She meets
sis — 30 years later
By Paula S. Bernstein
for The Brooklyn Paper
I never thought I’d write a memoir. Sure, I endured my fair
share of adolescent angst and struggles with depression, but really, compared
to most memoirists, my life story is pretty humdrum. I didn’t spend
my childhood zigzagging across the country in a station wagon with
my mom (the prostitute) or battle alcoholism at age 12.
Then, three and a half years ago, I got a call from the identical twin
sister I never knew I had. Each of us had been adopted and raised by separate
families — neither of which were informed that their new bouncing
baby girl was part of a matched set.
That was strange enough, but once my twin and I started doing research
about why we had been separated, we found that we had briefly been part
of a twins study on the age-old topic of nature vs. nurture.
Which led, as you might imagine, to the memoir (co-written with my sister,
Elyse Schein).
In it, we investigate the reason for our separation and the emotionally
turbulent process of eventually getting to know each other as adult sisters
who never had a childhood. While our reunion was joyful, it was not always
easy. Apparently, having identical DNA did not guarantee that we would
understand one another.
In writing the book — “Identical Strangers: A Memoir of Twins
Separated and Reunited” (Random House) — I made a concerted
effort to portray myself realistically, warts-and-all. Now I worry that
perhaps I was too realistic. Maybe not everyone — even my longtime
Park Slope neighbors — will find my “character” sympathetic.

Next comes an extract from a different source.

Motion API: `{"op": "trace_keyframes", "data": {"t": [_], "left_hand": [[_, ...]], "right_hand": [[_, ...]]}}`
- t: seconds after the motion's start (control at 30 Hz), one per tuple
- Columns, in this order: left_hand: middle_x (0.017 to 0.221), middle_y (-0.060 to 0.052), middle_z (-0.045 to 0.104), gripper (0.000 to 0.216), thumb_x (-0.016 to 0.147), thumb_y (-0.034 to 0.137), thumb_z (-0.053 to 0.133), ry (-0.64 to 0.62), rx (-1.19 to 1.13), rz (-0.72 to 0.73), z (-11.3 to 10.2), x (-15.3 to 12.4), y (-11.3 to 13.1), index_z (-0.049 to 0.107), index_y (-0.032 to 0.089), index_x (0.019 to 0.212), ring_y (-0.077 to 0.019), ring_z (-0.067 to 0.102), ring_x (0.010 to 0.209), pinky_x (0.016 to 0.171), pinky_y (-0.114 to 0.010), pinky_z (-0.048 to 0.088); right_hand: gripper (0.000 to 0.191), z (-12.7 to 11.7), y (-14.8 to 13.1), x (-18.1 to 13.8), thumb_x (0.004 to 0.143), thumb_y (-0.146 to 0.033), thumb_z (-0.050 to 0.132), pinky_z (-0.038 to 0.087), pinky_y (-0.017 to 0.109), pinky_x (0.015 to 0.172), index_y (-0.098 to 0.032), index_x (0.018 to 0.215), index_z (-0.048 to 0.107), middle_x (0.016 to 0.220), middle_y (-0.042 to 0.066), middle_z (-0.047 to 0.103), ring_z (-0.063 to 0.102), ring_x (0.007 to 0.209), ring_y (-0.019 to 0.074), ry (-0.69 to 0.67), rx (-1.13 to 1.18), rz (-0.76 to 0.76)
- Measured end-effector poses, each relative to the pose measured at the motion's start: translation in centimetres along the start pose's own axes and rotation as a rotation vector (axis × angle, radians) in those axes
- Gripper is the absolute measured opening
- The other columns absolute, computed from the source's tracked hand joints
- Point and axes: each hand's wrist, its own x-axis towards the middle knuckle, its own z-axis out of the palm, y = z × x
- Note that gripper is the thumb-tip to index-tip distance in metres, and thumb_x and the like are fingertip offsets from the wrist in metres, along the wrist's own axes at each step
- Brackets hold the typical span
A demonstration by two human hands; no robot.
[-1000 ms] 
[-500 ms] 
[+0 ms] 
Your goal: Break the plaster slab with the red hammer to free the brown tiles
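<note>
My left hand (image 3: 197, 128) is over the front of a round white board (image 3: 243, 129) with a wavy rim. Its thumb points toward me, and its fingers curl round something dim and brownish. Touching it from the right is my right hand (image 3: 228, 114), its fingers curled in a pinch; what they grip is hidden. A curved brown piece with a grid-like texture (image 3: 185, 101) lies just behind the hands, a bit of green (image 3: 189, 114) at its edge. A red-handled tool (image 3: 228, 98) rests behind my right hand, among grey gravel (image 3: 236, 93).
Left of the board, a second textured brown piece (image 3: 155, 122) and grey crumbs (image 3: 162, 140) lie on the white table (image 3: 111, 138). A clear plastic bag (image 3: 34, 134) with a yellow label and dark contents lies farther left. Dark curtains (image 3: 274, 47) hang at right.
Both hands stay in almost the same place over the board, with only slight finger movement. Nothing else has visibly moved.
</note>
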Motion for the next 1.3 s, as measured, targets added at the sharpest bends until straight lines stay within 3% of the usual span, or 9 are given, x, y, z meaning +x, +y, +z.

They might not understand my initial reluctance to be a twin or my hesitance
to seek out my biological family.
With the memoir about to hit bookstores — and the requisite reading
at the Barnes and Noble on October 24 — I am trying to reconcile
myself to the fact that strangers, acquaintances and friends will know
as much about me and my hang-ups as my therapist. Of course, I want people
to read the book, but I am wary of the attention my newly gained notoriety
will inevitably bring.
Am I prepared for my favorite waitress at Two Boots to ask if I am still
taking anti-depressants or for the helpful saleswoman at Otto to analyze
my relationship with my sister? I dread the thought of neighborhood moms
shaking their heads and clucking behind my back at Tea Lounge after reading
all about my abandonment issues.
In reality, our book is not a juicy tell-all, but rather an exploration
of what it feels like to discover that you’re an identical twin.
Elyse and I grappled with the age-old question: what is it that makes
us who we are?
Funny, but during all these years when I thought my life was too dull
to write about, I had no idea that I would end up co-writing a memoir
with my identical twin.
And now that I know her, I realize I couldn’t have written my own
life’s story without her.
Paula Bernstein is a writer/journalist who lives in Park Slope.